> _TASK DIRECTIONS_: Output the listing exactly as written, apart from its pictures.

> _DATASET EXTRACT_:
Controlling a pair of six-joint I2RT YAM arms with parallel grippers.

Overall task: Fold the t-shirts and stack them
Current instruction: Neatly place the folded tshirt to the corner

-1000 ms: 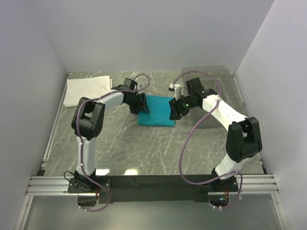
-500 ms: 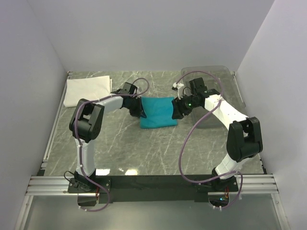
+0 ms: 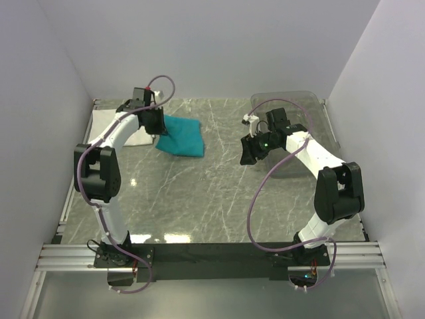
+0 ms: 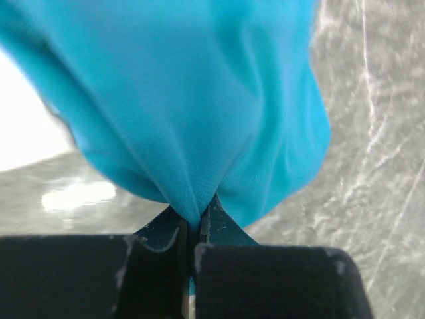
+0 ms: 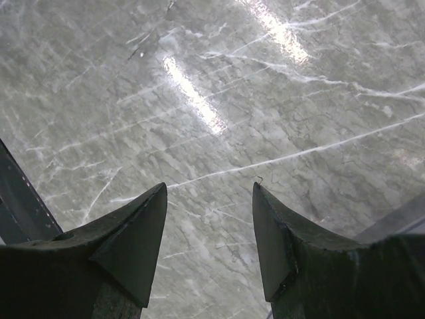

> _ANSWER SPACE_:
Controlling a pair of six-joint I2RT YAM arms with parallel grippers.

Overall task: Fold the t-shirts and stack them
Current instruction: Neatly place the folded tshirt to the corner

-1000 ms: 
-500 ms: 
+0 ms: 
+0 ms: 
+0 ms: 

This exercise requires no further output.